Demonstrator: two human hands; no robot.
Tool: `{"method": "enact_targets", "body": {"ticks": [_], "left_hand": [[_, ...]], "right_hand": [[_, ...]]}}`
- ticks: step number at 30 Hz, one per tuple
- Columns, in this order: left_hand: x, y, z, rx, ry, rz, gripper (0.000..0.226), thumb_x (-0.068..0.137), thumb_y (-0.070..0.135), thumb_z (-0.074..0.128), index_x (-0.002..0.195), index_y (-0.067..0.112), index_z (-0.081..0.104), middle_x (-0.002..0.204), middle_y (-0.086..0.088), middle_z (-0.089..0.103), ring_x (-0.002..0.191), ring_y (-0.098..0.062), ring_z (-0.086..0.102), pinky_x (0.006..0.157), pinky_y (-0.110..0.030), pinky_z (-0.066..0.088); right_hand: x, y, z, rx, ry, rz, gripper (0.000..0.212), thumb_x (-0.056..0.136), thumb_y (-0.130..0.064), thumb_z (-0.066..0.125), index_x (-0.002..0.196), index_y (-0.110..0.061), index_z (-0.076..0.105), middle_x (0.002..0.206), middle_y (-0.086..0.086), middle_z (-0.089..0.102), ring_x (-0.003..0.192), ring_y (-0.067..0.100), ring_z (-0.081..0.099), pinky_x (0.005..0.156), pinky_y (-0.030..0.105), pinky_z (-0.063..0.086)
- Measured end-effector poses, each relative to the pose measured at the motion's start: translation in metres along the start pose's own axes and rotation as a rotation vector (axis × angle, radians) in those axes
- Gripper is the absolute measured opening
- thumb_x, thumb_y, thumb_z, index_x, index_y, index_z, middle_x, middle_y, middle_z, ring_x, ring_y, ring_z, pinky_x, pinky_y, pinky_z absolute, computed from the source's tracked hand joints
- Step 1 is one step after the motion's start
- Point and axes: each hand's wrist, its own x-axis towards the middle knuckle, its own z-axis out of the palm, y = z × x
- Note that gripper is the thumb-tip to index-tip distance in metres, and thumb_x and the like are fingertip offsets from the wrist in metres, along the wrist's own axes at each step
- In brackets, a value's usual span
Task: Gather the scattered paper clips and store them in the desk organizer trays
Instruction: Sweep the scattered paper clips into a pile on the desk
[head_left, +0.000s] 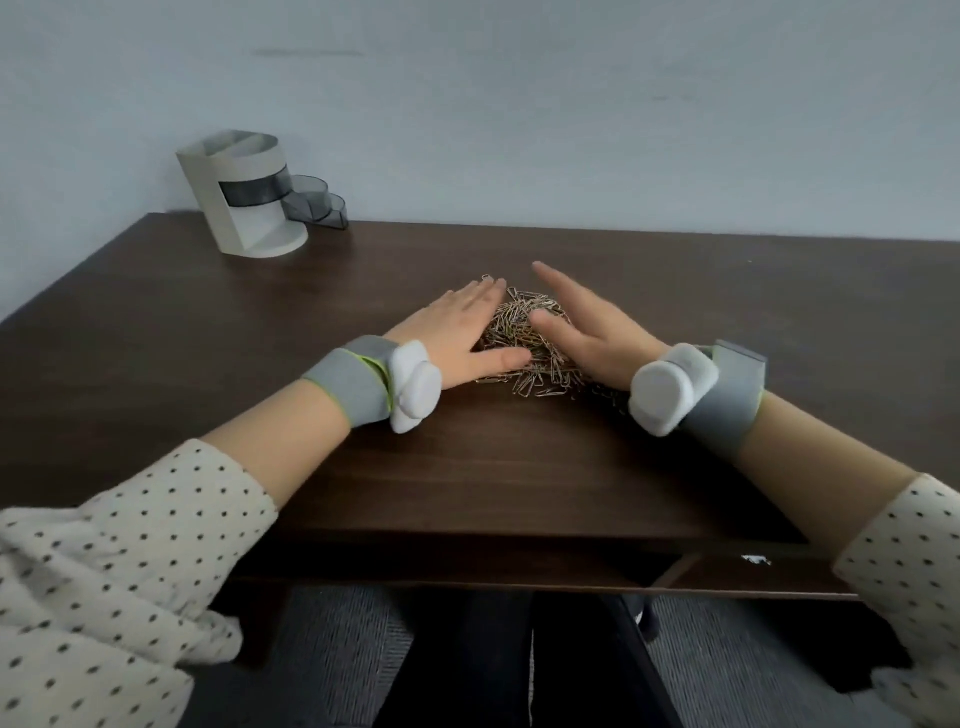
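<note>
A heap of metal paper clips (524, 340) lies in the middle of the dark wooden desk (208, 332). My left hand (457, 338) lies flat against the heap's left side, fingers straight, thumb along its near edge. My right hand (587, 327) stands on edge against the heap's right side, fingers straight and pointing away from me. The clips sit between both palms. A beige desk organizer (244, 202) with two dark translucent swing-out trays (314, 200) stands at the desk's far left corner.
A pale wall runs behind the desk's far edge. Both wrists carry grey bands with white sensor pods. The desk's near edge (493, 584) lies close to my body, with grey carpet below.
</note>
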Motion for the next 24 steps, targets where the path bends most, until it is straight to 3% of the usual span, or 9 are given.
{"method": "enact_targets", "body": {"ticks": [3, 6, 10, 14, 16, 19, 22, 24], "left_hand": [[-0.007, -0.011, -0.006, -0.075, 0.022, -0.033, 0.104, 0.067, 0.078, 0.021, 0.144, 0.013, -0.007, 0.157, -0.008, -0.004, 0.144, -0.016, -0.002, 0.113, -0.028, 0.0], [0.001, -0.004, -0.003, 0.022, -0.04, -0.096, 0.113, 0.059, 0.084, 0.014, 0.144, 0.012, -0.007, 0.157, -0.011, -0.003, 0.145, -0.02, -0.001, 0.118, -0.036, 0.003], [0.029, 0.02, 0.007, -0.016, -0.008, -0.123, 0.092, 0.079, 0.071, 0.019, 0.144, 0.009, 0.003, 0.156, -0.014, 0.007, 0.145, -0.023, 0.007, 0.119, -0.04, 0.007], [0.041, 0.019, 0.003, -0.257, 0.117, -0.084, 0.064, 0.092, 0.052, 0.024, 0.143, 0.014, 0.017, 0.155, -0.009, 0.018, 0.144, -0.02, 0.013, 0.116, -0.035, 0.01], [0.044, 0.008, -0.004, -0.293, 0.136, -0.085, 0.055, 0.095, 0.045, 0.024, 0.142, 0.017, 0.023, 0.154, -0.006, 0.021, 0.143, -0.019, 0.015, 0.115, -0.032, 0.011], [0.05, -0.001, -0.007, -0.337, 0.064, -0.083, 0.049, 0.096, 0.039, 0.024, 0.14, 0.017, 0.028, 0.151, -0.003, 0.03, 0.14, -0.018, 0.025, 0.112, -0.028, 0.017], [0.056, 0.005, -0.008, -0.32, 0.069, 0.031, 0.04, 0.097, 0.029, 0.03, 0.132, 0.015, 0.043, 0.138, -0.007, 0.049, 0.128, -0.021, 0.042, 0.106, -0.03, 0.028], [0.056, 0.01, -0.008, -0.384, 0.11, 0.086, 0.034, 0.096, 0.024, 0.033, 0.123, 0.014, 0.052, 0.123, -0.008, 0.059, 0.114, -0.021, 0.052, 0.099, -0.033, 0.037]], "right_hand": [[-0.01, 0.004, -0.01, 0.23, 0.282, 0.116, 0.046, 0.093, -0.039, 0.038, 0.135, -0.02, 0.035, 0.133, -0.006, 0.047, 0.118, 0.002, 0.039, 0.095, 0.011, 0.026], [-0.008, 0.0, 0.0, 0.353, 0.443, 0.264, 0.041, 0.092, -0.044, 0.035, 0.122, -0.017, 0.046, 0.102, -0.013, 0.052, 0.093, 0.003, 0.049, 0.07, 0.01, 0.032], [0.013, -0.019, 0.021, 0.525, 0.548, 0.288, 0.027, 0.093, -0.039, 0.037, 0.104, -0.017, 0.049, 0.1, -0.003, 0.051, 0.101, 0.014, 0.05, 0.088, 0.027, 0.037], [0.026, -0.016, 0.006, 0.638, 0.71, 0.322, 0.027, 0.093, -0.038, 0.035, 0.092, -0.018, 0.052, 0.091, -0.006, 0.058, 0.094, 0.013, 0.053, 0.083, 0.026, 0.037], [0.027, -0.001, -0.013, 0.579, 0.687, 0.35, 0.039, 0.093, -0.041, 0.033, 0.086, -0.016, 0.061, 0.096, 0.0, 0.065, 0.096, 0.015, 0.059, 0.083, 0.027, 0.041], [0.025, 0.023, -0.028, 0.374, 0.486, 0.411, 0.048, 0.092, -0.049, 0.03, 0.091, -0.017, 0.065, 0.105, -0.001, 0.065, 0.101, 0.014, 0.056, 0.082, 0.025, 0.038], [0.03, 0.029, -0.019, 0.357, 0.278, 0.385, 0.045, 0.091, -0.053, 0.027, 0.097, -0.024, 0.06, 0.114, -0.001, 0.063, 0.108, 0.012, 0.054, 0.102, 0.032, 0.035], [0.034, 0.021, -0.009, 0.382, 0.208, 0.329, 0.041, 0.09, -0.055, 0.027, 0.098, -0.029, 0.058, 0.116, -0.001, 0.063, 0.112, 0.013, 0.054, 0.107, 0.039, 0.034]]}}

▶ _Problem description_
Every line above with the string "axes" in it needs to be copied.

▶ _Response to this task_
- Measured end-effector poses, each relative to the pose measured at the motion's start: translation in metres along the start pose's own axes and rotation as a rotation vector (axis × angle, radians) in those axes
- Point and axes: each hand's wrist, its own x-axis towards the middle knuckle, its own z-axis out of the palm, y = z × x
- Note that gripper is the thumb-tip to index-tip distance in metres, and thumb_x and the like are fingertip offsets from the wrist in metres, along the wrist's own axes at each step

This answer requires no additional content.